- EXERCISE OBJECTIVE -
Because the copy must hold no pictures, return the data below with all of its words intact.

- PROVIDED DATA -
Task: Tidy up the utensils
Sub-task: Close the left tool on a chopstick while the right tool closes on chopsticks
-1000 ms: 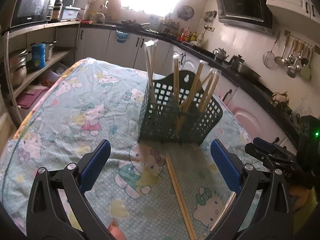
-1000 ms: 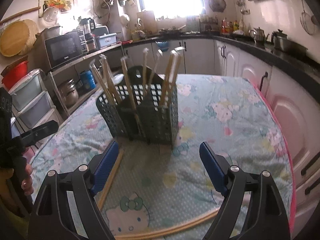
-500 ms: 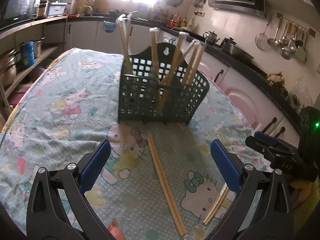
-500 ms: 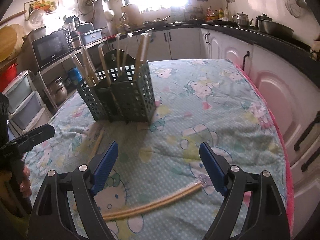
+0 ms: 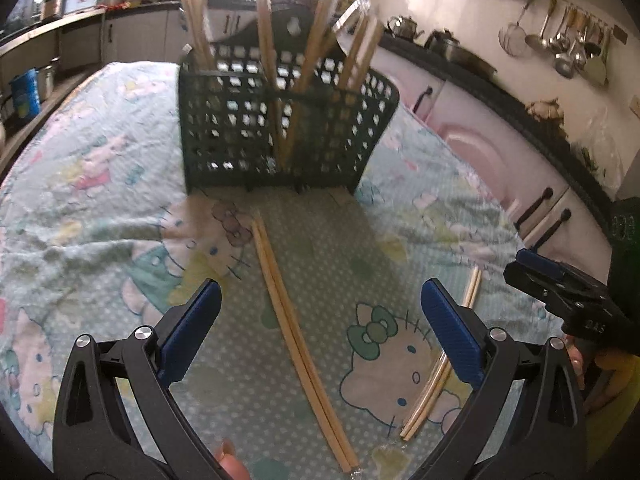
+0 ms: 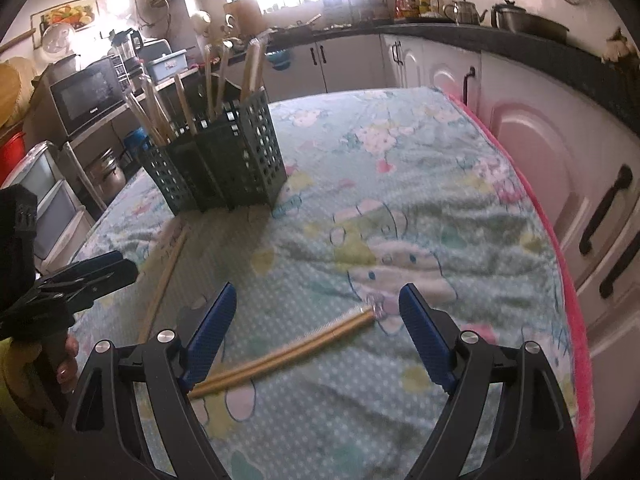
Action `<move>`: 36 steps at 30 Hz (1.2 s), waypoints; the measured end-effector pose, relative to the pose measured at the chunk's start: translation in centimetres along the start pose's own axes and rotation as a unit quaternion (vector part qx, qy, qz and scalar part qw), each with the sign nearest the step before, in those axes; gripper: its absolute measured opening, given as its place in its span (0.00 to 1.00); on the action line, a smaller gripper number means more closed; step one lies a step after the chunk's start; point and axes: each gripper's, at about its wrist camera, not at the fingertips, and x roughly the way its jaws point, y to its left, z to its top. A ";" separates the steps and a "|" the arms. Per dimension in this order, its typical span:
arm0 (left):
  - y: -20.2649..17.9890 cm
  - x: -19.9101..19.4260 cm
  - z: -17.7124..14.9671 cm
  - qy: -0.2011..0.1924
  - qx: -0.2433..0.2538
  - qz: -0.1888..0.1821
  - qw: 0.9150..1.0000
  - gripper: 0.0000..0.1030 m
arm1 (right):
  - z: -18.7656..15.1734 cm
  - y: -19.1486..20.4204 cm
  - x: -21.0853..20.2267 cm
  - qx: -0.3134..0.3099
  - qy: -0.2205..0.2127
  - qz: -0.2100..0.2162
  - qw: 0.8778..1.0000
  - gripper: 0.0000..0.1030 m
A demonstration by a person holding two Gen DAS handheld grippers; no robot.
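A dark green mesh utensil holder [image 5: 280,128] stands on the table with several wooden chopsticks upright in it; it also shows in the right wrist view [image 6: 224,160]. A pair of chopsticks [image 5: 296,336] lies on the cloth between the open fingers of my left gripper [image 5: 320,328]. A second wrapped pair [image 6: 288,356] lies between the open fingers of my right gripper [image 6: 318,336]; in the left wrist view this pair [image 5: 440,372] lies to the right. Both grippers are empty and above the cloth.
The table carries a light green cartoon-print cloth [image 5: 100,220] with a pink edge [image 6: 560,280] at the right. White cabinets [image 6: 540,140] stand close to that edge. Shelves with a microwave [image 6: 86,96] are at the left. My right gripper shows in the left wrist view [image 5: 568,292].
Both grippers have moved back and down toward the cloth. The chopstick pairs now lie fully between each gripper's fingers. Both grippers stayed open.
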 end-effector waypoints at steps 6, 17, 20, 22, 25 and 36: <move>-0.3 2.1 0.1 0.030 0.008 -0.001 1.000 0.89 | -1.4 -0.8 0.7 0.016 0.025 0.006 1.000 0.78; 2.3 4.4 2.1 0.058 -0.032 -0.018 0.998 0.77 | -1.5 -1.8 3.5 0.070 0.079 0.034 0.994 0.65; 2.7 5.1 2.3 0.061 -0.038 -0.015 0.997 0.73 | -1.4 -1.8 4.1 0.076 0.083 0.030 0.993 0.64; 2.7 5.4 2.5 0.062 -0.036 -0.013 0.997 0.73 | -1.0 -1.8 4.4 0.078 0.084 0.029 0.993 0.63; 2.7 5.9 3.0 0.064 -0.032 -0.008 0.997 0.71 | -0.4 -2.0 5.0 0.086 0.085 0.031 0.992 0.55; 2.9 7.5 4.2 0.064 -0.024 0.011 0.998 0.65 | 1.6 -2.2 7.3 0.084 0.096 0.027 0.991 0.27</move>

- ANSWER TO THE EXERCISE -
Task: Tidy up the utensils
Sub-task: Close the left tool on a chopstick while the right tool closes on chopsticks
-1000 ms: 
-1000 ms: 
-500 ms: 
-500 ms: 
+0 ms: 
+0 ms: 
Action `<move>`: 36 steps at 30 Hz (1.2 s), waypoints; the measured end-effector pose, relative to the pose measured at the chunk's start: translation in centimetres along the start pose's own axes and rotation as a unit quaternion (vector part qx, qy, qz and scalar part qw), each with the sign nearest the step before, in those axes; gripper: its absolute measured opening, given as its place in its span (0.00 to 1.00); on the action line, a smaller gripper number means more closed; step one lies a step after the chunk's start; point and axes: each gripper's, at about its wrist camera, not at the fingertips, and x roughly the way its jaws point, y to its left, z to its top. A ";" separates the steps and a "|" the arms. Per dimension in this order, its typical span:
arm0 (left):
  - y: -20.2649..17.9890 cm
  - x: -19.9101..19.4260 cm
  - z: -17.7124..14.9671 cm
  - qy: -0.2011..0.1924
  - qx: -0.2433..0.2538
  - qz: -0.1888..0.1821
  - qw: 0.9150..1.0000
  - gripper: 0.0000..0.1030 m
arm1 (right):
  - z: -18.7656..15.1734 cm
  - y: -19.1486..20.4204 cm
  - x: -21.0853..20.2267 cm
  - qx: -0.3134..0.3099
  - qy: -0.2205..0.2127
  - qz: -0.2100..0.2162
  - qw: 0.8778..1.0000
  - gripper: 0.0000..0.1030 m
A demonstration by a person holding two Gen DAS handheld grippers; no robot.
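A dark green mesh utensil holder [image 5: 280,128] stands on the table with several wooden chopsticks upright in it; it also shows in the right wrist view [image 6: 224,160]. A pair of chopsticks [image 5: 296,336] lies on the cloth between the open fingers of my left gripper [image 5: 320,328]. A second wrapped pair [image 6: 288,356] lies between the open fingers of my right gripper [image 6: 318,336]; in the left wrist view this pair [image 5: 440,372] lies to the right. Both grippers are empty and above the cloth.
The table carries a light green cartoon-print cloth [image 5: 100,220] with a pink edge [image 6: 560,280] at the right. White cabinets [image 6: 540,140] stand close to that edge. Shelves with a microwave [image 6: 86,96] are at the left. My right gripper shows in the left wrist view [image 5: 568,292].
Both grippers have moved back and down toward the cloth. The chopstick pairs now lie fully between each gripper's fingers. Both grippers stayed open.
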 end-effector waypoints at steps 6, 17, 20, 22, 25 and 36: <move>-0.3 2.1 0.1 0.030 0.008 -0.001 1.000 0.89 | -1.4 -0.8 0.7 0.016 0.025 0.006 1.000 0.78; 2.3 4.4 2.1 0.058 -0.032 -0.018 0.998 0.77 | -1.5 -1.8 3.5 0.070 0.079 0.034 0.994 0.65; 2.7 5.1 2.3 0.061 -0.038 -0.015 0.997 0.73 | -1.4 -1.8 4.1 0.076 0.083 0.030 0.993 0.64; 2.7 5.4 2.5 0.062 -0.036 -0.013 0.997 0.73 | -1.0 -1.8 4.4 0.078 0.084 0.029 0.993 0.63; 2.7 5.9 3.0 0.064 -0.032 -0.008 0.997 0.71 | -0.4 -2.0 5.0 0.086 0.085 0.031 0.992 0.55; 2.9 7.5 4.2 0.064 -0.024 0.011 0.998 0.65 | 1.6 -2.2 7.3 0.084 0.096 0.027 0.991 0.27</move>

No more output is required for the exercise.